Click here to go to the Main Hall.

The All Weather Gang

The "All Weather Gang" had its origins in the dim past when Don Grieger and John Hodgins of Batavia, NY, used to meet at the Miss Batavia Diner each Saturday morning, drink coffee, indulge their passion for sticky cinnamon rolls, then head for some place in Genesee or Wyoming counties to paint a landscape. When they presented their first exhibition of landscape paintings, they humorously named themselves The Group of Two, hinting at the renowned Canadian artists known world-wide as "The Group of Seven." In the ensuing 15 years the group has been augmented by including Guy Leclair of Geneseo and Gil Jordan of Wyoming, David Huebsch of Corfu, and LeRoyan Don Cooney, all were members of the Batavia Society of Artists.

(Postcard for the First All Weather Gang Show )

The Saturday Morning ritual of coffee and cinnamon rolls has been preserved.
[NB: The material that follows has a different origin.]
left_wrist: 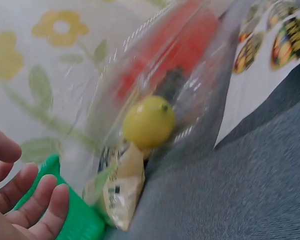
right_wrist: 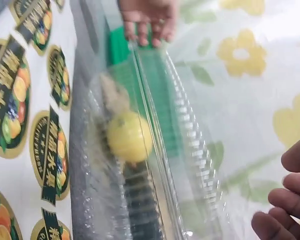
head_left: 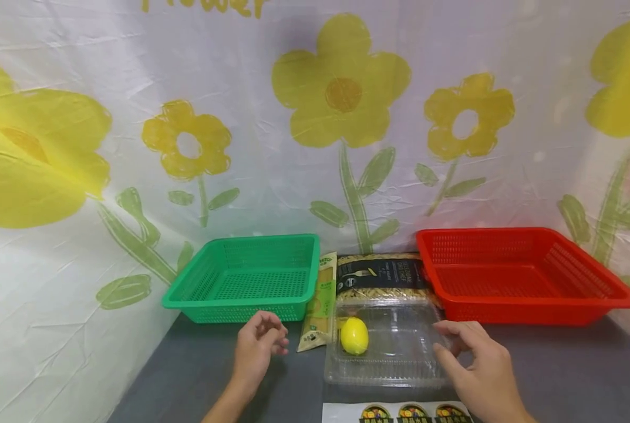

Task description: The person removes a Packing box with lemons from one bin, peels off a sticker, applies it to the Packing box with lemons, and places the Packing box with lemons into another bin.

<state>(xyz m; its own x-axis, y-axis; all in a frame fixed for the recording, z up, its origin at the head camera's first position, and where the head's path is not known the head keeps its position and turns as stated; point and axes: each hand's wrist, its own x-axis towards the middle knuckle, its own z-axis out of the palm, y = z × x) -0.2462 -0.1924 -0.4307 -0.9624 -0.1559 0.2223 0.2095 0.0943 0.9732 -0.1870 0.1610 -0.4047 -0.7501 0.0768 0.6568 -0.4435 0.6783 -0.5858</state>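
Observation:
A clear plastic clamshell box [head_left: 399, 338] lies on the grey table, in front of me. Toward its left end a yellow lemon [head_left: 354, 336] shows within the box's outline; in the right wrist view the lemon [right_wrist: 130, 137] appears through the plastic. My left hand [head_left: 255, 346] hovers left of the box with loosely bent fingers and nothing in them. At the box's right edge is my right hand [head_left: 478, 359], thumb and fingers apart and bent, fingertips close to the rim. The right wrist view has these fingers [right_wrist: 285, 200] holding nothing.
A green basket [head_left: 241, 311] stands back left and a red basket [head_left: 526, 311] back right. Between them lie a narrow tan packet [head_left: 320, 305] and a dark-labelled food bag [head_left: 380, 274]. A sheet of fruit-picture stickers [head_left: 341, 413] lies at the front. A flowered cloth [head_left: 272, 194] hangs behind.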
As a result, there has been further 'augmentation' of the group as its find a variety of excuses to continue downing cholesterol in heroic proportions. After an hour of talk, normally concentrated on art and the problems of painting, they head out in a caravan of cars. As landscape painters they are accustomed to adverse conditions. Like postal carriers, they are undaunted by snow, rain, blistering heat, bugs, dogs and friendly onlookers, who have been known to inquire, "Do you do this to kill time?" Others may wonder why grown men look at the countryside though fingers placed in the shape of a frame, while a few have had the alarming premonition that a group of men staring intently at their property could only mean a higher assessment or the beginning of an industrial site.

Despite the appearance of an outsized appetite for sweets and coffee, the All-Weather Gang is serious about preserving the beauty prevalent in this area. Each artist has a different approach and a different style of painting, but each is attracted to the look of a corn field in the winter, the shape of a shed against a group of trees, or what Emily Dickinson described as "a certain slant of light." With an artist's curiosity and dogged persistence, they continue to range throughout the countryside in an attempt to capture and preserve, maybe only once, the essence of a scene so that some viewer may look at the painting and exclaim, "Yes, that's the way it ought to be."